Action item:
Every line from the beginning of the data through the line containing "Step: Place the" should be reproduced exactly, and no further lines should be output.

Collection entries:

☆ ☆ ☆ ☆

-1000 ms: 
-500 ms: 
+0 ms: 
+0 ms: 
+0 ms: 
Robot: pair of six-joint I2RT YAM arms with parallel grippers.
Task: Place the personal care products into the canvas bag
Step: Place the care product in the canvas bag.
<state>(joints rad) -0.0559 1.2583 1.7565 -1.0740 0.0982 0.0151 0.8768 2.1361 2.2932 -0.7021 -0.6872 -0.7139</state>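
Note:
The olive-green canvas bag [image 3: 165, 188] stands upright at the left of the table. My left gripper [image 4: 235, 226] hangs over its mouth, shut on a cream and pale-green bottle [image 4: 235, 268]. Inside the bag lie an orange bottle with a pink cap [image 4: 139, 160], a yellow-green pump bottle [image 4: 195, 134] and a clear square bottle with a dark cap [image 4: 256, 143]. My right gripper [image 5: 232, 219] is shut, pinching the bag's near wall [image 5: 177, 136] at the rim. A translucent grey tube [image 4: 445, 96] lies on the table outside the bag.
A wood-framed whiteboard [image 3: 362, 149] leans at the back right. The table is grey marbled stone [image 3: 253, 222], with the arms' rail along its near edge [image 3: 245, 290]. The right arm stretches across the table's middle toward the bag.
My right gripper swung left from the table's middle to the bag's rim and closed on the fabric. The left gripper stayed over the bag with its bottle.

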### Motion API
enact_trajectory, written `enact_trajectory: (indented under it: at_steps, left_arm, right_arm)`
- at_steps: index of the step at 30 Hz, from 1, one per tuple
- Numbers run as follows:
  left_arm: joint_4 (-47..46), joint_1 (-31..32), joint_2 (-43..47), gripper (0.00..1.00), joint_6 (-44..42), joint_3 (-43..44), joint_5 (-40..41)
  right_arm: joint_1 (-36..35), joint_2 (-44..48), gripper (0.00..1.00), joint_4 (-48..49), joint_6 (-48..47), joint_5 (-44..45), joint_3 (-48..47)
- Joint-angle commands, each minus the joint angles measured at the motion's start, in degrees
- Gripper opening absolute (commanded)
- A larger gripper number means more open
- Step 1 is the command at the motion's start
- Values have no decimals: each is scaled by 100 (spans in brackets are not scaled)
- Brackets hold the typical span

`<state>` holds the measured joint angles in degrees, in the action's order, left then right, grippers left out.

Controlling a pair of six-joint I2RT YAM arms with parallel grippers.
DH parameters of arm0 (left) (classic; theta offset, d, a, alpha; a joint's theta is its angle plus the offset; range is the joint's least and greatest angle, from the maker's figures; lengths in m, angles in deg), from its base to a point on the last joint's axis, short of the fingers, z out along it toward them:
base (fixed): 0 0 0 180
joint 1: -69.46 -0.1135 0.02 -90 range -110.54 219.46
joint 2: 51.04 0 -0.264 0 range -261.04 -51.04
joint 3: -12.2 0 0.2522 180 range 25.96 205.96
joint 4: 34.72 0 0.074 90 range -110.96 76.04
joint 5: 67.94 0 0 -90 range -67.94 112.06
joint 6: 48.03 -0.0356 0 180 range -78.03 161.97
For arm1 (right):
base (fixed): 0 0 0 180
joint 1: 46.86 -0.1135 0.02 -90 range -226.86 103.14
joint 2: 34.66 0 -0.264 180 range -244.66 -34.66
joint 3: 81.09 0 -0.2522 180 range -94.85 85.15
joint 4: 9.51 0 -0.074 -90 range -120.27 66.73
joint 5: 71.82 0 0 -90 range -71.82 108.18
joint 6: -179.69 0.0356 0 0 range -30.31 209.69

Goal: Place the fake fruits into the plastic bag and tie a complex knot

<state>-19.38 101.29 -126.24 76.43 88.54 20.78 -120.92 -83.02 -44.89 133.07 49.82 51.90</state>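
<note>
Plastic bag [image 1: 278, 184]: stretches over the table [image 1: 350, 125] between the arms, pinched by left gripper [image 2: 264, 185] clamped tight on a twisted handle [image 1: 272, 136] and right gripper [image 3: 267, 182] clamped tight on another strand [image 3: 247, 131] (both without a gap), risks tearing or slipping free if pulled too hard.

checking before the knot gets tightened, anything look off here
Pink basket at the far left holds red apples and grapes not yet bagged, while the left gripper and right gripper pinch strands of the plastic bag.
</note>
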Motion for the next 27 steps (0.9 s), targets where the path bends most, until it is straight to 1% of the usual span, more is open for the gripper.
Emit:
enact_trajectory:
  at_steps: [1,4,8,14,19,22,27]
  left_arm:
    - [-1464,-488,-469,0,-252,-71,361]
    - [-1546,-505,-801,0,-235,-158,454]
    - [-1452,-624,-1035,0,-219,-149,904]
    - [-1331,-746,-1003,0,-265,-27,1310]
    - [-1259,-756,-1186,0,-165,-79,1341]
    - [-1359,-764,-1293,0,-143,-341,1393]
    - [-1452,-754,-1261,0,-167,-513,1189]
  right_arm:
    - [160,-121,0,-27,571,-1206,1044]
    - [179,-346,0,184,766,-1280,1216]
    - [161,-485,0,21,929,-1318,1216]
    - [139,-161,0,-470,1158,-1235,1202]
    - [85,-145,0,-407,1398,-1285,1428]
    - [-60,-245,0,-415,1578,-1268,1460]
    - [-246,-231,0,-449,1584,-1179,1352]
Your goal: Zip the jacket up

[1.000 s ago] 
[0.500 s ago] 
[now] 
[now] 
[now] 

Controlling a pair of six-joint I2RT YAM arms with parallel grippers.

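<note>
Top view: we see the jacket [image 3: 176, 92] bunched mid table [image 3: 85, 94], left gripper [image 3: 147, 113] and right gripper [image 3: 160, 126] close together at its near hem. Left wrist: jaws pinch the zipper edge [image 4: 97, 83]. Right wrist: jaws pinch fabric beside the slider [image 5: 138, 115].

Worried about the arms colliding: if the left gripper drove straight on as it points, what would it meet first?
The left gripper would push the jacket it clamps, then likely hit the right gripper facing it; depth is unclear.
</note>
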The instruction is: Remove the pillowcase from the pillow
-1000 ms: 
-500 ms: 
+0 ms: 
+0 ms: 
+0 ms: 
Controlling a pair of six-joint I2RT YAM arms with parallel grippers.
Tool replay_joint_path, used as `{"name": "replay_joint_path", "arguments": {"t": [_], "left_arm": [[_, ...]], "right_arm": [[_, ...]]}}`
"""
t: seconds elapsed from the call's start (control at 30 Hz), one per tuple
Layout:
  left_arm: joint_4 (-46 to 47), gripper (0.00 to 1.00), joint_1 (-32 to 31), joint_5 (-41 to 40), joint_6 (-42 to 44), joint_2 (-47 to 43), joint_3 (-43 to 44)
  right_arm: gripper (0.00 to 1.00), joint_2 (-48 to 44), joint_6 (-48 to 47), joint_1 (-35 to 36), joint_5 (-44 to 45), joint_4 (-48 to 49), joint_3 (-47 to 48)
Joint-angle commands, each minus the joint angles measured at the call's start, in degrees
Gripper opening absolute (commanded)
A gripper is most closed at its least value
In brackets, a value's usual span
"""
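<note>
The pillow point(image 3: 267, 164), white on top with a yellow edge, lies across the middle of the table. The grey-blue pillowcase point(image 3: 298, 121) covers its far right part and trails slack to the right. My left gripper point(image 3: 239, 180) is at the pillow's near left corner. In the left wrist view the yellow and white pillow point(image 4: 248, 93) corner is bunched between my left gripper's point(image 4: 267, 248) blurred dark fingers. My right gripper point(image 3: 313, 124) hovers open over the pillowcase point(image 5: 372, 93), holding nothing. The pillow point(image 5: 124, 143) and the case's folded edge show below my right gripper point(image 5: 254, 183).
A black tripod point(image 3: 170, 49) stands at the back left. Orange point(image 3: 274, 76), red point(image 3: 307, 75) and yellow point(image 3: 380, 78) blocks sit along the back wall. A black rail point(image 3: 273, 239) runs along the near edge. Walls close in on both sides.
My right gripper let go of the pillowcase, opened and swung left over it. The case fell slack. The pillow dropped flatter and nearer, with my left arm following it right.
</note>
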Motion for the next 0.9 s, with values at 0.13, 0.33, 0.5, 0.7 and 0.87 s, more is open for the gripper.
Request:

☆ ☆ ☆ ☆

Task result:
-1000 ms: 
-500 ms: 
+0 ms: 
+0 ms: 
+0 ms: 
Robot: pair of six-joint I2RT YAM arms with parallel grippers.
Task: Place the personal care products into the canvas bag
Step: Place the care product in the canvas bag.

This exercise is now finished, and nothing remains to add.